● **WORK INSTRUCTIONS**
Please say how many lines in the records contain the word "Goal", giving only the number.

● **AVAILABLE DATA**
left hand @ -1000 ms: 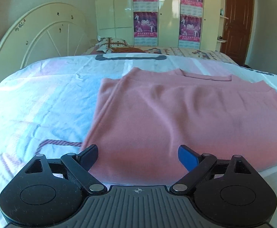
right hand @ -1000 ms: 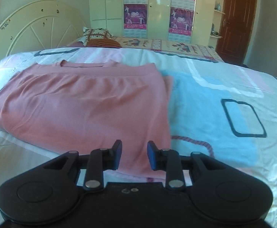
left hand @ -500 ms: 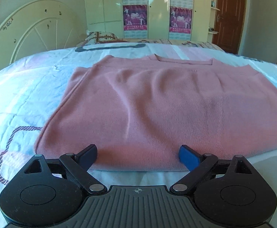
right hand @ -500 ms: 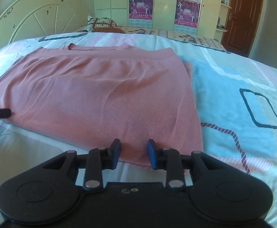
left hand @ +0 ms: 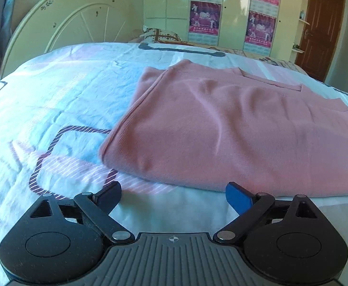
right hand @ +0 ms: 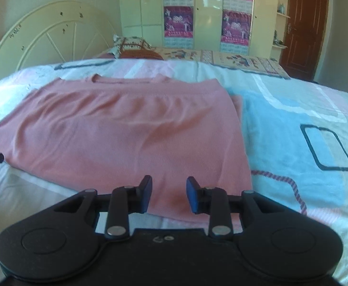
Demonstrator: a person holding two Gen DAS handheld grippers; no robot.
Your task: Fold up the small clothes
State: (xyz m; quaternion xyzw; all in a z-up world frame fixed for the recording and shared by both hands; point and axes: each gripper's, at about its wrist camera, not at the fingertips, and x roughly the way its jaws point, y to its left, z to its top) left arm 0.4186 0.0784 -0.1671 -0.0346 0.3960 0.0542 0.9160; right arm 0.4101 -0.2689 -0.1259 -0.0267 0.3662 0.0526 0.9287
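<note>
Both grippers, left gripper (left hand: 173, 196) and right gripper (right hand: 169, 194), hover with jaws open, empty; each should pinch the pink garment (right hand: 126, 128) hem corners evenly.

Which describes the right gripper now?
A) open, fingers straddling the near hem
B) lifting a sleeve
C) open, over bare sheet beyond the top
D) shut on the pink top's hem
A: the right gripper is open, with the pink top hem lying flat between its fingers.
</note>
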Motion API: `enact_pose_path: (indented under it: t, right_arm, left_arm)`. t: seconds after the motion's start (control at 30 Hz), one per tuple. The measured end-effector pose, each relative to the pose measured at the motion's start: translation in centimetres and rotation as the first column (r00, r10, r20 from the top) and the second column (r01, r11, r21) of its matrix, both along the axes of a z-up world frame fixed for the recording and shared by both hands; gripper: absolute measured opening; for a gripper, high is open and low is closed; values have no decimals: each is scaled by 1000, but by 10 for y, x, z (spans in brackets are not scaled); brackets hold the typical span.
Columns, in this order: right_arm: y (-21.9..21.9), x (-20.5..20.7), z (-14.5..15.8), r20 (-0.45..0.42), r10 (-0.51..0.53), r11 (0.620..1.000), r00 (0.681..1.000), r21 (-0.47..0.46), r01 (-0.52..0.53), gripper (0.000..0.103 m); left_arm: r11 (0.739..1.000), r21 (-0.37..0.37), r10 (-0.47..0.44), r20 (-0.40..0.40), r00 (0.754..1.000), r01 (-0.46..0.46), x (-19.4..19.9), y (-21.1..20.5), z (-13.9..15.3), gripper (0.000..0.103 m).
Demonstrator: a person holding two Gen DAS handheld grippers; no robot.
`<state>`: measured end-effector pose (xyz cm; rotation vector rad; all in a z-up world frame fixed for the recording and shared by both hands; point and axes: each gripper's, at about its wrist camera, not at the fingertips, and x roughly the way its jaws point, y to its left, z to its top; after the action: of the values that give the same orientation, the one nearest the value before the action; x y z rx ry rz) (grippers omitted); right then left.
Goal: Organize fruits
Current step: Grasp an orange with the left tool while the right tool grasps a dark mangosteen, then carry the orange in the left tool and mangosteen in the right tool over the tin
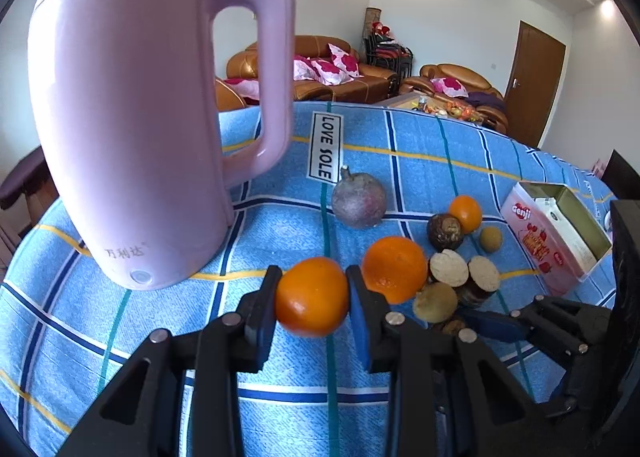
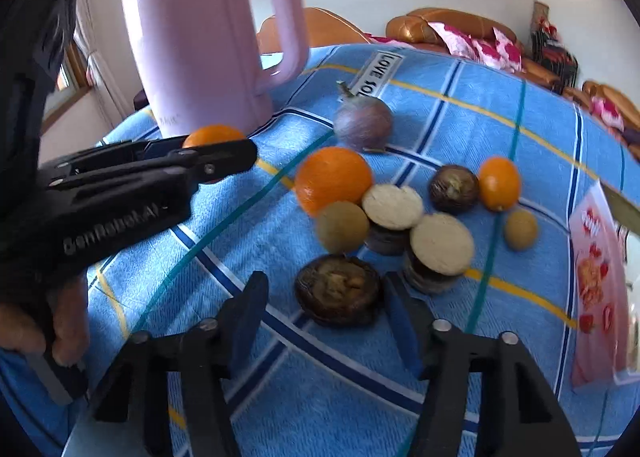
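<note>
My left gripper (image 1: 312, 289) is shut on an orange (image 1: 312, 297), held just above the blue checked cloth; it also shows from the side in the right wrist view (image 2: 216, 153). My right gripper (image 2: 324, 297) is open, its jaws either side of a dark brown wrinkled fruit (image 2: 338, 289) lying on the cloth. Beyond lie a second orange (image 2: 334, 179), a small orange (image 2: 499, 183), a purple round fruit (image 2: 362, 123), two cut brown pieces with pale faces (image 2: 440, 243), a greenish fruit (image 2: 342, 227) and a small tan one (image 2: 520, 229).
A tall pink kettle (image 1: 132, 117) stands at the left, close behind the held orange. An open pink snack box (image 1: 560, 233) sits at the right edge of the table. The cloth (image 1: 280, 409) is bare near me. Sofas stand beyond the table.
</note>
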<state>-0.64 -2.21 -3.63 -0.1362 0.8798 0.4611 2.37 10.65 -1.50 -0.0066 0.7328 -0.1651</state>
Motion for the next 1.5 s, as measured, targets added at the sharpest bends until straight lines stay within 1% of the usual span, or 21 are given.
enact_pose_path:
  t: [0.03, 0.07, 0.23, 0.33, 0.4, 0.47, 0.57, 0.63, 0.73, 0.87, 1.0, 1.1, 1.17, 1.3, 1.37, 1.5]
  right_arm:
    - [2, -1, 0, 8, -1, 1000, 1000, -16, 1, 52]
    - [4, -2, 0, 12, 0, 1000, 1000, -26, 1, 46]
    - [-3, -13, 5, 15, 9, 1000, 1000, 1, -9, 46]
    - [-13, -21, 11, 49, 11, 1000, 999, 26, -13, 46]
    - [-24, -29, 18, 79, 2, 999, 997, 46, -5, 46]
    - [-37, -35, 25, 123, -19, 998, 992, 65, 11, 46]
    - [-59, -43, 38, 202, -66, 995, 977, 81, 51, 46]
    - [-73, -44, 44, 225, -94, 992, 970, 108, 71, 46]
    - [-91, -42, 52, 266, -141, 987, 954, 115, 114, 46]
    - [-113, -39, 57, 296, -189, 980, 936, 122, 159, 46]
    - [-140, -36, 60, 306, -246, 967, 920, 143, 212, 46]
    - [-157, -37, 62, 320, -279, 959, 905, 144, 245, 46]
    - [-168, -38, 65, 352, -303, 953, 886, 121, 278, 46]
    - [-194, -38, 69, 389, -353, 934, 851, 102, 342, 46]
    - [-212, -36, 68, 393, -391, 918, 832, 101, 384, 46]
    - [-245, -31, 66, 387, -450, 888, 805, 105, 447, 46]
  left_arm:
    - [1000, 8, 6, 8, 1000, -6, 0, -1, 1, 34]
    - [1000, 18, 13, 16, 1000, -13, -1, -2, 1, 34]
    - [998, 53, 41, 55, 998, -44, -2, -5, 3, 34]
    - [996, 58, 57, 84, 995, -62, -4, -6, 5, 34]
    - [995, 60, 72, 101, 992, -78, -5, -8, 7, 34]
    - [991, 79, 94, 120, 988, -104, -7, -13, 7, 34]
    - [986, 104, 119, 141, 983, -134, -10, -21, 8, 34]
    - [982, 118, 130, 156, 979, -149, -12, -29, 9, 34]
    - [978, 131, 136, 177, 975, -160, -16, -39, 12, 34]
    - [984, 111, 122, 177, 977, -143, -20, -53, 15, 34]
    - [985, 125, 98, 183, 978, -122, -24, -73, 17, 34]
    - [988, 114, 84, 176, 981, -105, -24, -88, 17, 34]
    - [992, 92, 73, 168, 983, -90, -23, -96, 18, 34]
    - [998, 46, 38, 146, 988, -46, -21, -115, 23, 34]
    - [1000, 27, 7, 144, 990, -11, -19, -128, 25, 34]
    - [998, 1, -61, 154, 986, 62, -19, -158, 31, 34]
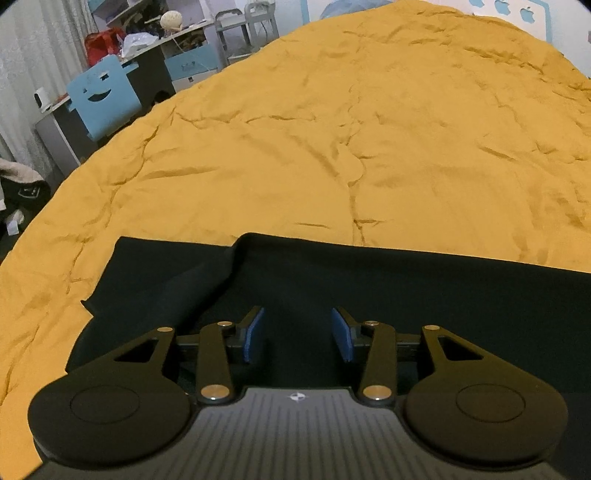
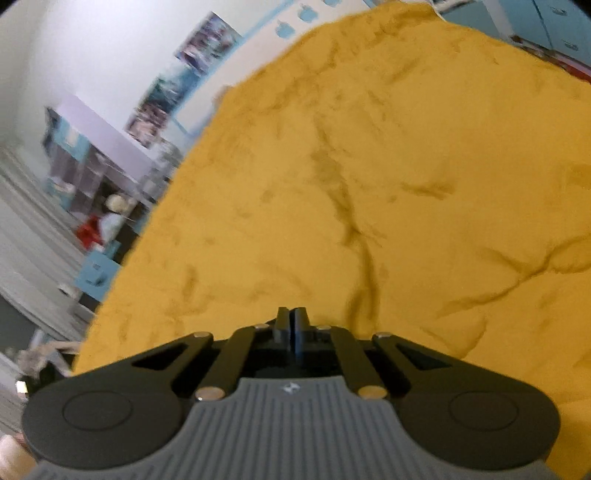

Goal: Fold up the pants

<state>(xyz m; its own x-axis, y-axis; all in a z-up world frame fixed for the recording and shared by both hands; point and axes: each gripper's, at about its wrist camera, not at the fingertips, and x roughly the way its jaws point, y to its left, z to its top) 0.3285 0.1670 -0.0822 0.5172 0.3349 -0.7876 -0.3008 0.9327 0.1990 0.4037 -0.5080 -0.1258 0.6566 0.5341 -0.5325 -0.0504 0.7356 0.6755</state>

● **RESPONSE TO THIS TASK**
2